→ **Your objective**
Locate all lines in the data below that hold "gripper" and show them.
.....
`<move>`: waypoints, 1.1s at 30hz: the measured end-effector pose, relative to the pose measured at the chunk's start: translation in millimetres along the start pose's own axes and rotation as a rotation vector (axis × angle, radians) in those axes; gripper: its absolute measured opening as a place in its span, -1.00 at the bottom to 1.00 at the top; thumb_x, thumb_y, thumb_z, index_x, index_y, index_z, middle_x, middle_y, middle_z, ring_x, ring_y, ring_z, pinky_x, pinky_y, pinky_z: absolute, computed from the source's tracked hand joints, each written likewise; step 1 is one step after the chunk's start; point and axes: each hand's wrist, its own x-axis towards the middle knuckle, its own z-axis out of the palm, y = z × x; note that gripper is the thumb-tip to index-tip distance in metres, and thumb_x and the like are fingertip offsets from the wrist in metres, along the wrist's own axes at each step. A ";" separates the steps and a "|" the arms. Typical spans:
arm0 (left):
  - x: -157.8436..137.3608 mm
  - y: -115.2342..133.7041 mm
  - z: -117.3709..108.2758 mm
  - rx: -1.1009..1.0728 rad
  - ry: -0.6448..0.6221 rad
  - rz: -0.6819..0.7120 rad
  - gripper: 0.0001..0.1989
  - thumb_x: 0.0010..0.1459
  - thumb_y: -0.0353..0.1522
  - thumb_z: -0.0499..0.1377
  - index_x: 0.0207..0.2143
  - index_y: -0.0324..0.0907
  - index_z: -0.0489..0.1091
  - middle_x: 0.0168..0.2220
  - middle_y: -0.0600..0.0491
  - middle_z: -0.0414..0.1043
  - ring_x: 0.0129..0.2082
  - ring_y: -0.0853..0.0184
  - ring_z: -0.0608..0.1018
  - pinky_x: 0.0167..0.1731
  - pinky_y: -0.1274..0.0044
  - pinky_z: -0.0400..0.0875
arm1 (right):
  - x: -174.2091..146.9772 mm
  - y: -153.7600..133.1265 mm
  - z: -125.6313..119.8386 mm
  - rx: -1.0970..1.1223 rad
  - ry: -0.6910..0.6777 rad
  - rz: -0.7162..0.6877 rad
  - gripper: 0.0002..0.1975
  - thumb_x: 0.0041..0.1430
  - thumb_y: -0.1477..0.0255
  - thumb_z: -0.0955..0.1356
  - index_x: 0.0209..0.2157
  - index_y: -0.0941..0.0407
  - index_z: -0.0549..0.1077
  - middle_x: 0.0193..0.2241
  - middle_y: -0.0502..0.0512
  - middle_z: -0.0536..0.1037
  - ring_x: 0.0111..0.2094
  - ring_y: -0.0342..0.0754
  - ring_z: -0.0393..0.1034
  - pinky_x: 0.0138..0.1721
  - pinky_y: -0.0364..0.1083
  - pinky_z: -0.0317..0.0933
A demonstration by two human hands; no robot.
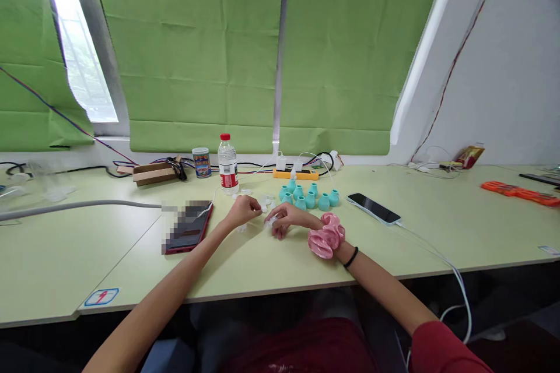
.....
→ **Result of the exercise**
`<move>`: waypoints, 1.1s at 30hz: the measured end-effector pose, relative to the pose measured at the chunk's start: translation in millimetres along the start pose's own axes and rotation as a rotation vector (axis × angle, radians) in those axes; gripper: its absolute measured opening as a place in its span, -1.00 at the bottom to 1.00 at the top; thumb_x, thumb_y, thumb_z, index_x, index_y, index_z, middle_x, middle_y, middle_z, ring_x, ring_y, ring_z, pinky_x, pinky_y, pinky_z: absolute, computed from the source's tracked hand joints, each written likewise; step 1 is one step after the chunk's start; point and axes: each hand's wrist, its own x-axis towards the middle knuckle, its own z-axis out of the palm, y = z × x; note that gripper is the thumb-tip to index-tip distance in metres, and thumb_x and the like are fingertip offsets from the wrist in metres, along the wrist's own axes at each step. A ";" separates the steps and a "|" the arms. Typical spans:
  - gripper: 0.0001..0.1989
  - gripper: 0.0002..0.1975

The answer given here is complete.